Schema coverage is 100%, so baseline is 3. The description adds value by grouping parameters per action (e.g., 'action="get" (url?)... defaults to the active page'), which provides context beyond the schema's individual parameter descriptions. It clarifies which parameters apply to which actions.

Input schemas describe structure but not intent. Descriptions should explain non-obvious parameter relationships and valid value ranges.

Purpose5/5

Does the description clearly state what the tool does and how it differs from similar tools?

The description states a specific verb ('Read and write') and resource ('cookies of a Chromium (CDP) app'), and enumerates four distinct actions (get, set, delete, clear). It clearly distinguishes the tool's scope from siblings like 'chromium-storage' which handles other storage types.

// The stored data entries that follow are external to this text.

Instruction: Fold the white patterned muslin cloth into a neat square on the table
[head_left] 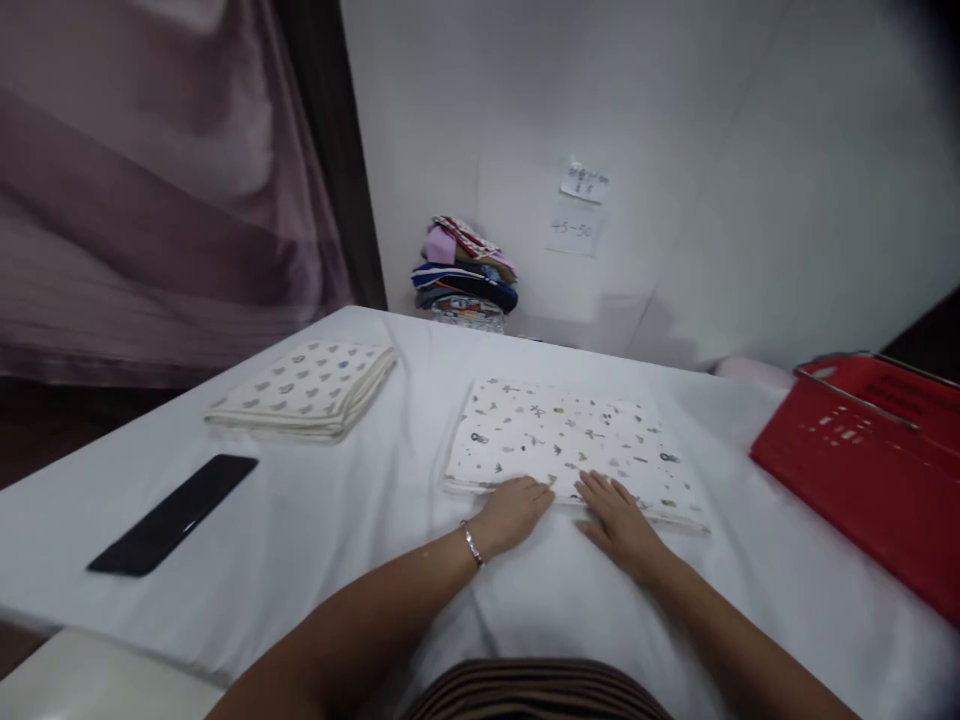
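Note:
A white cloth with small scattered prints [562, 430] lies folded into a flat rectangle on the white-covered table. My left hand [517, 510], with a bracelet at the wrist, rests at its near edge, fingers stretched out and pointing right. Beside it, my right hand [619, 520] lies flat with the fingers apart, the fingertips on the cloth near the same edge. Neither hand grips anything. Farther left sits another folded cloth [307, 385], cream with a repeated grey motif and several layers showing at its side.
A black flat phone-like object [176, 515] lies at the left of the table [337, 540]. At the right stands a red basket [862, 460] with a metal handle. Beyond the far edge is a pile of folded fabrics [465, 270] against the wall, near paper notes [574, 230]. A pinkish curtain [165, 180] hangs at left.

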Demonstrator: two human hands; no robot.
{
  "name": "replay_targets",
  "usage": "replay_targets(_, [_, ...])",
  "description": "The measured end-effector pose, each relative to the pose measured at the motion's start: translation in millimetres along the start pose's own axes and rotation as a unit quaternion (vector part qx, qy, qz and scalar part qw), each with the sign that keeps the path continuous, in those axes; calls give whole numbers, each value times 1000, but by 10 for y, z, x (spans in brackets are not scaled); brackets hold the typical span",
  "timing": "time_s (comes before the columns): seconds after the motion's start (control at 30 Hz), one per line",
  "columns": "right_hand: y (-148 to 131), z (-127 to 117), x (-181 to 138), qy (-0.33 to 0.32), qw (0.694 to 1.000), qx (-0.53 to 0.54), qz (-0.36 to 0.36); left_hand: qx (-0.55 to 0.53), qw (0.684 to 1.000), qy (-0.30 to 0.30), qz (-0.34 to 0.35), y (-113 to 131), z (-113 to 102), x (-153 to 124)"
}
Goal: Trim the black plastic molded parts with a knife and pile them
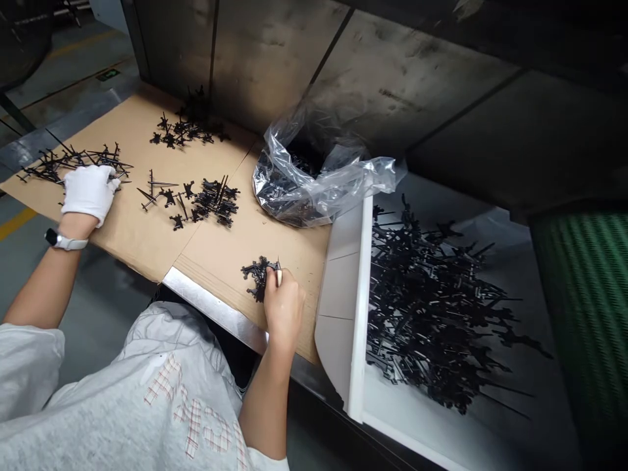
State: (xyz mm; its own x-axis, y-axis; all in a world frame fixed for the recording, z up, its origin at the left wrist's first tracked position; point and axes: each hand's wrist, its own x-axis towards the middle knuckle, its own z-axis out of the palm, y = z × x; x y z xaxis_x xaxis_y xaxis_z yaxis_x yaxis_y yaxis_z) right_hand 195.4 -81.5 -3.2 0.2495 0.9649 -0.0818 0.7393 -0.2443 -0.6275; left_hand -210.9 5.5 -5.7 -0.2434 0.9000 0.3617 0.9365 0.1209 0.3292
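My left hand (88, 195), in a white glove, is at the far left of the cardboard with its fingers curled at the edge of a heap of thin, branched black plastic pieces (73, 159). A dark piece shows at its fingertips. My bare right hand (284, 297) is closed round a small knife (279, 273) with a pale handle and a thin pointed tip. Just beside its thumb lies a small cluster of black plastic parts (256, 275), partly hidden by the hand. Between my hands, another pile of black parts (216, 201) lies on the cardboard.
Cardboard (147, 242) covers the bench, which has a metal front edge (210, 307). More black pieces (184, 127) lie at the back. A clear plastic bag (294, 190) of dark parts stands near the back panel. At right is a white bin (360, 314) heaped with black pieces.
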Motion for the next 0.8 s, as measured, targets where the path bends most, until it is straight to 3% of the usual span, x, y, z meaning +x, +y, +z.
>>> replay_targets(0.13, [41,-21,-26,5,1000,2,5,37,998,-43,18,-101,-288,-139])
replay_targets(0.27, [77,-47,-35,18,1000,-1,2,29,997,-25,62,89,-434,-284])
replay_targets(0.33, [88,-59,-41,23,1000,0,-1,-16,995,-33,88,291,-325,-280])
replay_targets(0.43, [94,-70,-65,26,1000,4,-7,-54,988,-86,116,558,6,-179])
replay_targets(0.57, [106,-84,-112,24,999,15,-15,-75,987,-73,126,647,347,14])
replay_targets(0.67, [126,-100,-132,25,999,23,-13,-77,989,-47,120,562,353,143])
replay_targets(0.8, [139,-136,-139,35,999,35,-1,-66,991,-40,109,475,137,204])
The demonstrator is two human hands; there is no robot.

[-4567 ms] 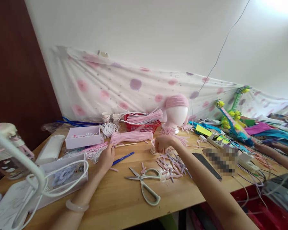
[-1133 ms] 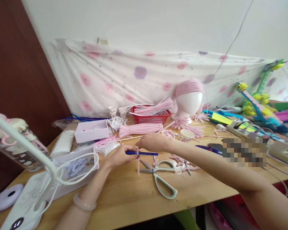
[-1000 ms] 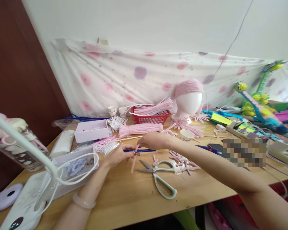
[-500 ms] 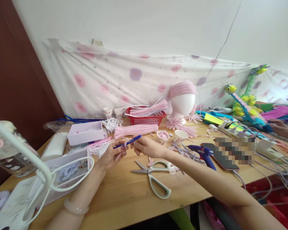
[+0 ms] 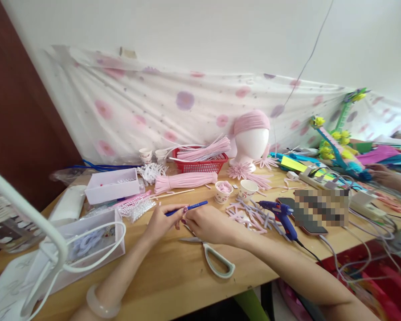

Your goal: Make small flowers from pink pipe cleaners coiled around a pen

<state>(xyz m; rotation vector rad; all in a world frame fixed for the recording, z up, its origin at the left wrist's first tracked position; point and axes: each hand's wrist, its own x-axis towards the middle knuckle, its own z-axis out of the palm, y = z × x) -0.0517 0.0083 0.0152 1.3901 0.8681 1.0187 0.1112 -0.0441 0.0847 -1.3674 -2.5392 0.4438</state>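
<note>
My left hand (image 5: 162, 221) pinches a thin blue stick (image 5: 194, 206) that points up and to the right, a little above the wooden table (image 5: 173, 276). My right hand (image 5: 205, 224) is closed against the stick's middle, fingers curled around a small pink piece wound on it; the piece is mostly hidden. Scissors (image 5: 215, 261) with pale green handles lie under and just in front of my right hand. A pale bangle (image 5: 102, 303) circles my left wrist.
Pink strip offcuts (image 5: 245, 214), a blue glue gun (image 5: 282, 216), two paper cups (image 5: 235, 191), a red basket (image 5: 200, 166), a pink strip bundle (image 5: 185, 180) and a foam head (image 5: 252, 140) lie beyond. Clear boxes (image 5: 87, 236) and a white lamp arm (image 5: 30, 209) stand left. Another person's hand (image 5: 387, 176) works far right.
Both hands have come down closer to the table with the blue stick, now over the scissors. Earlier my left hand picked the stick up from the table.
</note>
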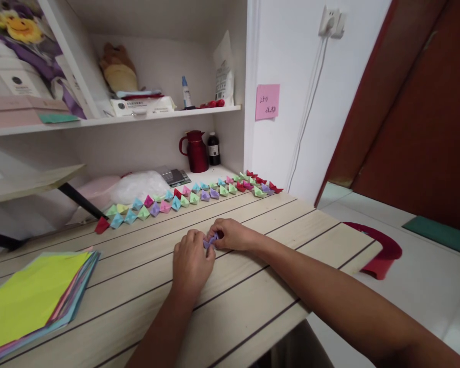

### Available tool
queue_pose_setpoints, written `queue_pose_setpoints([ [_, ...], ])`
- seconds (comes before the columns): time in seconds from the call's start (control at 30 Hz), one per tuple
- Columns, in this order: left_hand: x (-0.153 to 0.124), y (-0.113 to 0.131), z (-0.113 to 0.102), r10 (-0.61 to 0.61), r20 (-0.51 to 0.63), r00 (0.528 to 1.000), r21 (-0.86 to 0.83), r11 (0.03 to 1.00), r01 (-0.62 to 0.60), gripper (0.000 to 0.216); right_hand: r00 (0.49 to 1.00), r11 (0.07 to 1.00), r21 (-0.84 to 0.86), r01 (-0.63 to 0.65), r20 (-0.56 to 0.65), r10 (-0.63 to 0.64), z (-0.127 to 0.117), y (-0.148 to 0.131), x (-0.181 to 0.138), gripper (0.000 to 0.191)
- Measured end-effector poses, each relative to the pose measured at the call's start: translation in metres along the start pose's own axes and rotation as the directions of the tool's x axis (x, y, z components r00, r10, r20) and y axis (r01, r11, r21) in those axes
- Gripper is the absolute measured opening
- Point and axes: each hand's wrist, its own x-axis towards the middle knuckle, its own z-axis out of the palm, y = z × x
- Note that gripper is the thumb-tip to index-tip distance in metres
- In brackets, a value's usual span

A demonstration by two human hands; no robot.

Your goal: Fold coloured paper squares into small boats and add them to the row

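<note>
Between my two hands, low over the middle of the table, is a small purple folded paper boat [210, 242], partly covered by fingers. My left hand [193, 258] pinches it from the left with thumb and fingers. From the right, my right hand [230, 235] grips its other side, the thumb and forefinger curled in. Beyond my hands, two uneven rows of folded paper boats [164, 206] in many colours run along the table's far edge. To the left lies a stack of coloured paper [38, 291], a yellow sheet on top.
The striped wooden table [260, 306] ends at a rounded right corner, with a red stool [383, 245] beside it. Behind the boats stand a red jug [197, 152] and a dark bottle [213, 149]. A pink note [267, 101] hangs on the wall.
</note>
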Motion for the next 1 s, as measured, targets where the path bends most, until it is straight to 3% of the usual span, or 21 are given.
queue_pose_setpoints([
  [0.23, -0.0007, -0.0024, 0.0028, 0.099, -0.017, 0.995, -0.131, 0.986, -0.101, 0.012, 0.999, 1.0, 0.007, 0.017, 0.041, -0.017, -0.0017, 0.0023, -0.0024, 0.024],
  [0.8, 0.0003, -0.0029, 0.0065, 0.079, 0.028, 0.996, -0.144, 0.987, -0.074, 0.012, 0.994, 0.993, 0.105, 0.054, 0.085, -0.063, -0.0073, 0.0057, -0.0065, 0.029],
  [1.0, 0.0014, -0.0019, 0.0059, 0.073, 0.035, 0.997, -0.145, 0.987, -0.067, 0.012, 0.998, 0.998, -0.001, 0.056, 0.024, -0.056, -0.0008, 0.0038, -0.005, 0.025],
])
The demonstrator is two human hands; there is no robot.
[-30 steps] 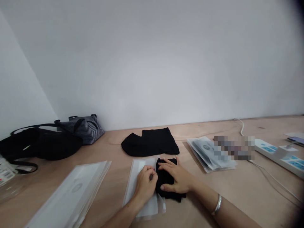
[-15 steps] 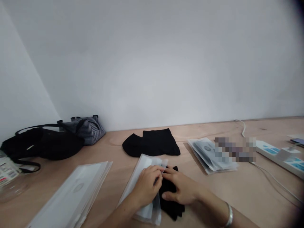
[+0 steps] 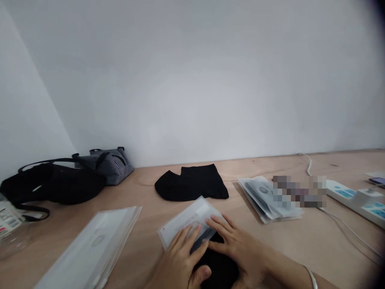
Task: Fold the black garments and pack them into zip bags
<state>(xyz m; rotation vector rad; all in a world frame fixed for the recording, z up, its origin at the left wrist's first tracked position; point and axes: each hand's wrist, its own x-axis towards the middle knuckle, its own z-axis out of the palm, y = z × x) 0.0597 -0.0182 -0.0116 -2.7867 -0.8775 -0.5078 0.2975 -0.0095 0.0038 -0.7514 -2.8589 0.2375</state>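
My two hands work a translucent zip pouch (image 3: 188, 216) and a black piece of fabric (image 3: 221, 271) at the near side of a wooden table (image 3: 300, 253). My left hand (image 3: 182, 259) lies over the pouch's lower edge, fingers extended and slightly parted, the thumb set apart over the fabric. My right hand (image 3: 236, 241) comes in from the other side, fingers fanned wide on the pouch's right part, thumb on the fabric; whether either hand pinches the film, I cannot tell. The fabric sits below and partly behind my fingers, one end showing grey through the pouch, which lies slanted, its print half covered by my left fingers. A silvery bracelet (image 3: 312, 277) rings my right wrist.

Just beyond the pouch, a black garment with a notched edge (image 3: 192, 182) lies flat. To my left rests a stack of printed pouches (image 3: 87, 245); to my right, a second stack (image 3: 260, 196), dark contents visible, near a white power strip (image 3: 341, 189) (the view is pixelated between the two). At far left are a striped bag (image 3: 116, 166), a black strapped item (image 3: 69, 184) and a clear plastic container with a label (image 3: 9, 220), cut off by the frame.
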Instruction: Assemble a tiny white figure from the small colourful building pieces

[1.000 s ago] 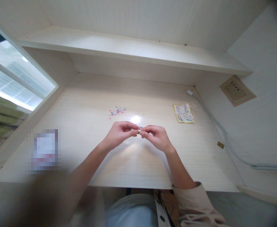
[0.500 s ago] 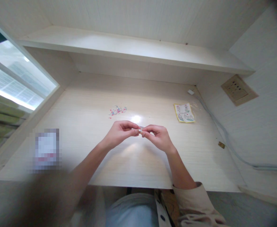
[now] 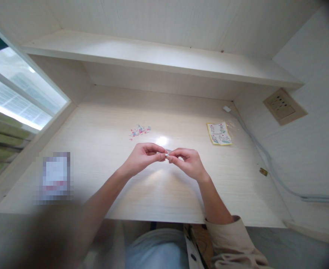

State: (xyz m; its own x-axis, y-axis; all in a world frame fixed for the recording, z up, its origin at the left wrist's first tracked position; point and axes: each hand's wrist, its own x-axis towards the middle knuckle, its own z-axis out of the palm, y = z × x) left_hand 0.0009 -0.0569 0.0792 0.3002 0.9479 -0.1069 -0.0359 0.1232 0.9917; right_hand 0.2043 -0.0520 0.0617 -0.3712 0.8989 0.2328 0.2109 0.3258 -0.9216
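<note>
My left hand (image 3: pixel 142 157) and my right hand (image 3: pixel 187 162) meet fingertip to fingertip above the middle of a pale wooden desk (image 3: pixel 97 149). Both are pinched shut on a tiny pale object (image 3: pixel 166 153) held between them; it is too small to name. A small heap of coloured beads (image 3: pixel 139 130) lies on the desk a little behind my left hand.
A yellow-edged printed card (image 3: pixel 219 133) lies at the back right. A grey cable (image 3: pixel 265 157) runs along the right wall below a socket plate (image 3: pixel 284 106). A small brown piece (image 3: pixel 263 172) sits near it. A blurred packet (image 3: pixel 55 175) lies at the front left, a shelf (image 3: pixel 153 56) overhead.
</note>
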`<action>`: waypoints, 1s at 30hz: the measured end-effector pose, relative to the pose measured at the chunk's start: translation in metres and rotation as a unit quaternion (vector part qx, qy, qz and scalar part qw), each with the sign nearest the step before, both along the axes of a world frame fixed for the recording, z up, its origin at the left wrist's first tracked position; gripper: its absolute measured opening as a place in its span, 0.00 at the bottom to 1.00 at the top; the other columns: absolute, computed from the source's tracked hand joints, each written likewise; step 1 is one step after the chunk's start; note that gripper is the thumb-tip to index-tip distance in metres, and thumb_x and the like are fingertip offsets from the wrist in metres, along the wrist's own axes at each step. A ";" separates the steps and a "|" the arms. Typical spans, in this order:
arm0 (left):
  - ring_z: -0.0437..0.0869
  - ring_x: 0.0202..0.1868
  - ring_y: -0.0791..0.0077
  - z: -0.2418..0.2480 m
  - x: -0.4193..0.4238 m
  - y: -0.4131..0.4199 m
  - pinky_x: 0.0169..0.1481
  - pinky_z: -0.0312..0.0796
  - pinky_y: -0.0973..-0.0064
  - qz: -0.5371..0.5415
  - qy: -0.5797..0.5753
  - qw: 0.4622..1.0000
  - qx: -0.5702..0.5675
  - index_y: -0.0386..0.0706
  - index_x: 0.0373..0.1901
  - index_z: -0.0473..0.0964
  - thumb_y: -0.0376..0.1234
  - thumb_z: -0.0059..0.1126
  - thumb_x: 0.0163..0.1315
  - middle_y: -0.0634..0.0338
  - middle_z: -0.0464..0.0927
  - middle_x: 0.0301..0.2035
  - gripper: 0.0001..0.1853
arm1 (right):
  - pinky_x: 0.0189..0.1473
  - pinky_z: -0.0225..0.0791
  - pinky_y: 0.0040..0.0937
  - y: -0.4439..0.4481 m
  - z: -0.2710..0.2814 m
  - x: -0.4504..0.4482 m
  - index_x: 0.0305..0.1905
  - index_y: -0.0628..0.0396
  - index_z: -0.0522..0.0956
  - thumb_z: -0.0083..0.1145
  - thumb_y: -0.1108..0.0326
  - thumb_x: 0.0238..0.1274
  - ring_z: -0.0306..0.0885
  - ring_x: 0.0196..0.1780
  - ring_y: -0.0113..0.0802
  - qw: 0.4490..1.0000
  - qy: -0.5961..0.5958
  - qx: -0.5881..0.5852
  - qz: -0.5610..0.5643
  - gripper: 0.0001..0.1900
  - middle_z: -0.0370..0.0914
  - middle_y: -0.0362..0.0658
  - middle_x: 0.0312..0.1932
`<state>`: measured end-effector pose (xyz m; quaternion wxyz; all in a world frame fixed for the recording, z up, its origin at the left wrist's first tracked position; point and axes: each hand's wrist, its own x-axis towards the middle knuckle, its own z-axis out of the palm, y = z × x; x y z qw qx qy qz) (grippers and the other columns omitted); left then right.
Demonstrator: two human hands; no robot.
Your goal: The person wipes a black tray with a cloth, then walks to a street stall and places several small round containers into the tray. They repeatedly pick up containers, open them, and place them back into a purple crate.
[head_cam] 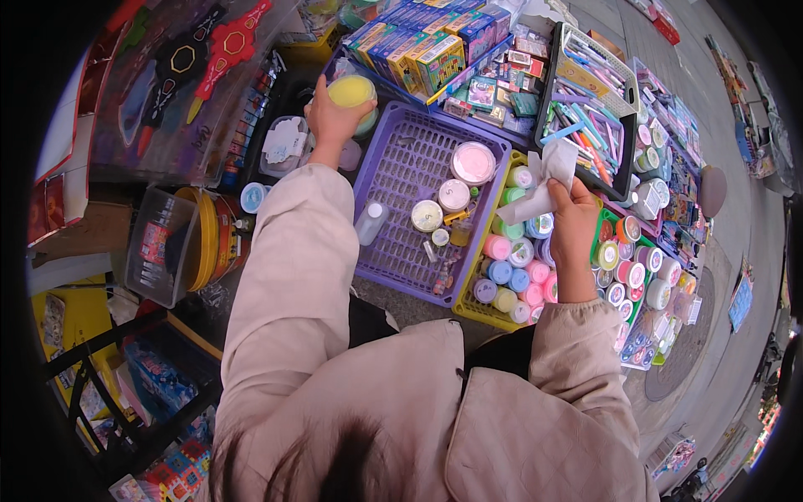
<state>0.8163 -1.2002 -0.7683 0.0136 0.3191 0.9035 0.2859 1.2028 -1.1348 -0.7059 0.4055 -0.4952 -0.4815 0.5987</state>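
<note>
My left hand [335,119] grips a round tub with yellow contents [351,91] above a dark tray, left of the purple plastic basket [401,169]. My right hand [572,219] pinches a crumpled white tissue [555,169] over the yellow basket [477,301] of small lidded tubs. In the purple basket lie a tub with pink contents [473,163], smaller round tubs, a translucent bottle with a white cap [372,223] and small bits. Near my left wrist is a clear container with white paper on it [285,145].
Boxed goods [433,59] fill a blue tray at the top. A black tray of pens [583,138] stands beyond my right hand, with a green basket of tubs [593,241] beside it. At left are a clear plastic bin [157,245] and a black metal frame [132,389].
</note>
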 end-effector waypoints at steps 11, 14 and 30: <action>0.72 0.59 0.49 -0.072 0.082 0.022 0.64 0.64 0.57 -0.307 0.164 0.936 0.049 0.32 0.58 0.69 0.54 0.71 0.50 0.46 0.71 0.55 0.42 | 0.44 0.72 0.24 0.014 0.043 0.032 0.52 0.64 0.80 0.60 0.72 0.64 0.81 0.40 0.27 0.993 0.071 -0.024 -0.088 0.13 0.83 0.43 0.42; 0.70 0.60 0.46 -0.074 0.160 0.036 0.63 0.67 0.56 -0.336 -0.007 0.938 -0.082 0.33 0.62 0.66 0.54 0.75 0.44 0.43 0.70 0.56 0.49 | 0.43 0.72 0.24 0.019 0.040 0.029 0.52 0.64 0.80 0.59 0.72 0.64 0.81 0.41 0.28 0.989 0.106 -0.055 -0.088 0.13 0.83 0.43 0.43; 0.68 0.59 0.45 -0.046 0.184 0.039 0.67 0.63 0.62 -0.228 -0.139 0.962 0.058 0.26 0.65 0.59 0.45 0.76 0.36 0.40 0.62 0.56 0.55 | 0.48 0.75 0.29 0.025 0.042 0.031 0.56 0.64 0.76 0.55 0.70 0.70 0.82 0.46 0.30 0.982 0.175 -0.019 -0.063 0.15 0.82 0.45 0.48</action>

Agents choose between tools based on descriptions. A clear purpose with a specific verb and resource helps agents select the right tool.

Usage Guidelines4/5

Does the description explain when to use this tool, when not to, or what alternatives exist?

The description explicitly says when to use the tool: 'Use when seeding an authenticated session before a flow... or asserting cookie state after one.' It also notes Chromium-only requirement and failure conditions. However, it does not mention alternative tools for related tasks (e.g., localStorage), leaving some ambiguity.

Agents often have multiple tools that could apply. Explicit usage guidance like "use X instead of Y when Z" prevents misuse.